Study door opens, woman enters with tray. Black coffee, raspberry scones. A
younger woman, not by much. Spry in the old-fashioned way, vest just like
Jay's, only of velvet. Smiles as Jay rumples her hair. My partner, she says proudly. The coffee. The scones. The window open, breeze coming in. The iodine smell of seaweed and salt.
She talks on with her partner behind her. Explains how hard it was writing cues for him. He'd ad lib all over the place, go off on his own for five minutes at a stretch, and the writers would despair, throw their hands up,
but then he would wink and come out with it-how this new musical called
Guys and Dolls was opening on Broadway that night and they'd woken the chorus up early to do their final dress rehearsal right there in the studio. He always hit the cue, but it would drive them crazy the loops he took to get there.
But I'm wandering, she says. What I wanted to say about those glasses,
those horn-rims, was that they cut through the fuzziness. Watching out in
Peoria at the far end of the cable, using only rabbit ears, that's all you could see sometimes. It wasn't like there was a man on the screen at all,
only those square black frames and they centered and held the picture like nothing else could. He'd push them back on his nose, kind of tuck his head in like this and squint down through one lens. People picked up on that after a while, all the impersonators. "Well, old tiger." They picked up on that, too, though even the best of them never got his purr down, the way it came out.
People in the business were slow in taking him seriously, deciding whether he was a visionary or a huckster, but I think both were pretty evenly balanced. You know what grace means, in the old Latin sense? Gratia-favor.

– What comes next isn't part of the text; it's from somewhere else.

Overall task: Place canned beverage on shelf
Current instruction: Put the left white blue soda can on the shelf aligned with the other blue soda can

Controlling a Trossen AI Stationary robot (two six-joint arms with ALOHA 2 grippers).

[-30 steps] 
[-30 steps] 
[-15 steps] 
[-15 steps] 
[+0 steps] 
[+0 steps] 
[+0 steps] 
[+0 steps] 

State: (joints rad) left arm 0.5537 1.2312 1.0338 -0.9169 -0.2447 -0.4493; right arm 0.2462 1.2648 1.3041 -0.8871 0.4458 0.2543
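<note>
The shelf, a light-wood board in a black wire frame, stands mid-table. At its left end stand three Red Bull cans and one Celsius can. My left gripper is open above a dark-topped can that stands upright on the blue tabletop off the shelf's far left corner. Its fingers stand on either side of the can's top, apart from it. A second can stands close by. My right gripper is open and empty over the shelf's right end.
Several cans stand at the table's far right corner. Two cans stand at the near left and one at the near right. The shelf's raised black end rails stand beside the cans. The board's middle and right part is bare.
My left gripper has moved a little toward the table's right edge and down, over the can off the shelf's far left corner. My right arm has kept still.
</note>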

Favored by the gods. He was favored all right, for those first years. You thought about Hemingway's grace under pressure, too, seeing what he had to deal with just in the way of getting the show on. Of course there was that telegenic quality-he was blessed with good bioelectricity. But I wasn't kidding before, what I said about his staring back out through the camera.

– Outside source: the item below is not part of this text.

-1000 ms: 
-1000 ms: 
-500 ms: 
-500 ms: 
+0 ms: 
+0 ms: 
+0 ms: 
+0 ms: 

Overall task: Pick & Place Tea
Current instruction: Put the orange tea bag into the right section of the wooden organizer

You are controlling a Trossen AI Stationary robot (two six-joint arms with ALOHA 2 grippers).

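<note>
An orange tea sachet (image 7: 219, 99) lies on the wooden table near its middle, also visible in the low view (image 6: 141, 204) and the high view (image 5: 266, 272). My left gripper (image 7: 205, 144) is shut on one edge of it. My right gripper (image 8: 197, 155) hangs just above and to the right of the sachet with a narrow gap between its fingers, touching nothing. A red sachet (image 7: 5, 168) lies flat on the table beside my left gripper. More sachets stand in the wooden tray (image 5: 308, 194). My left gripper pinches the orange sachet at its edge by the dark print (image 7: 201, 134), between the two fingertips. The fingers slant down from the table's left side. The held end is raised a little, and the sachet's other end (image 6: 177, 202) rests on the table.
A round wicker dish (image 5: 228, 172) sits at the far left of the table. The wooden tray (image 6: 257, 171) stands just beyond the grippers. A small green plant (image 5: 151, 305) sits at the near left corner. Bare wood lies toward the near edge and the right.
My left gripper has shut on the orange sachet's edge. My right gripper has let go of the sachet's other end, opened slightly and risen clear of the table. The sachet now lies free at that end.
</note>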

You wouldn't notice it sitting in the studio, but what I used to do was take sponsors or network bigshots and pull them around to the monitor,
which, don't ask me why, was located right next to the ladies' john. There it was obvious as soon as I pointed it out. Alec wasn't trying to see out of his glasses-they were just transparent glass. He wanted to see out through the camera, wanted to see who was watching and why, see right into their souls. He had this wonderful curiosity about people that wasn't fake at all, just as strong when he died as when he started. Look at me, that's what all the pretty boys are saying if you watch them today. Study Alec, if by some miracle you can find some tape, and you see it's just the opposite.
Look at you, he's saying, and that's why people responded to him right from the start. He wasn't just bringing the world into ordinary people's lives,
he was bringing ordinary lives out into the world, and that's what made him larger than life, a true hero, goddam his sexist soul to hell, even to me.

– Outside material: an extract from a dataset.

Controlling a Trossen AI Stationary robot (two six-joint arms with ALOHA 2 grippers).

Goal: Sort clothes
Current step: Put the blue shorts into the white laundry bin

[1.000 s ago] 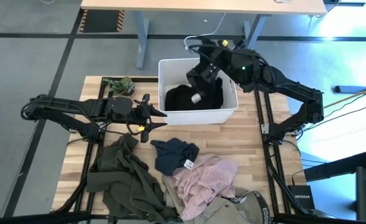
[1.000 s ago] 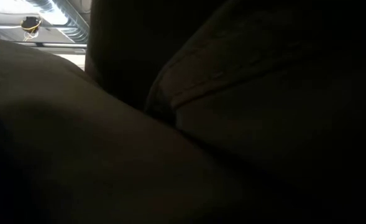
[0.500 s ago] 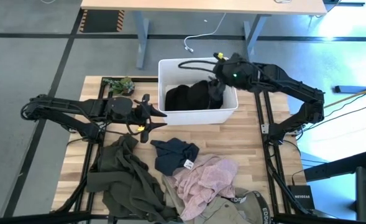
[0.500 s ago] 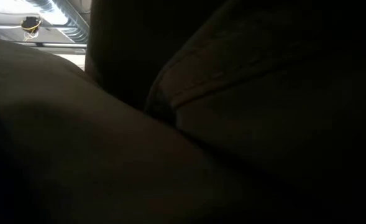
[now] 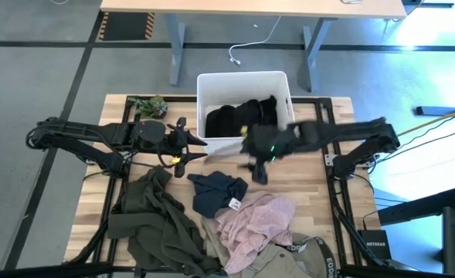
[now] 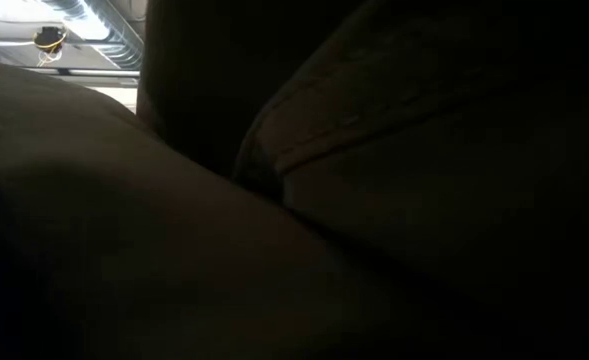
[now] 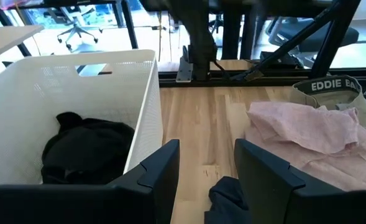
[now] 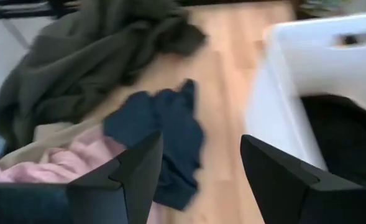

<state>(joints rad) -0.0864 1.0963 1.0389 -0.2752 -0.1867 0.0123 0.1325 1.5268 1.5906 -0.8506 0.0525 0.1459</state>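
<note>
The right gripper (image 5: 259,171) hangs empty, its fingers (image 8: 123,174) spread wide, above bare table. Just beside it lies the navy garment (image 5: 217,191), then the pink garment (image 5: 252,224); behind it, the black garment (image 5: 239,117) fills the white bin (image 5: 242,78). The left gripper (image 5: 190,147) waits open beside that bin.

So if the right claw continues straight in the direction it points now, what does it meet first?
Probably the navy blue garment, which lies ahead between the open fingers of the right claw in its wrist view; depth is uncertain.
</note>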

Michael Rinaldi (1924-2000). Deli clerk, Broadway Charlie's, 1948-54. Owner
Broadway Charlie's, 1956-82. Fast-food franchise owner, Fort Walton,
Florida. Interview of 6/18/99.
Tan, fit-looking, black T-shirt over plaid golf slacks. Sucks in what little he has for gut, punches to show how tight. Enough hair left to brush straight back from forehead, like bobbing crest of little bird. A contented man, pleased to be found.
Yeah, yeah, sure. People still come up to me, even down here. Mike the
Muffin Man! Sometimes I correct them, sometimes I don't. It was always Mike the Muffin, no man. I was short and plump in those days, my hair had kind of a raisin-bran color, and so it was Mike the Muffin almost from the start.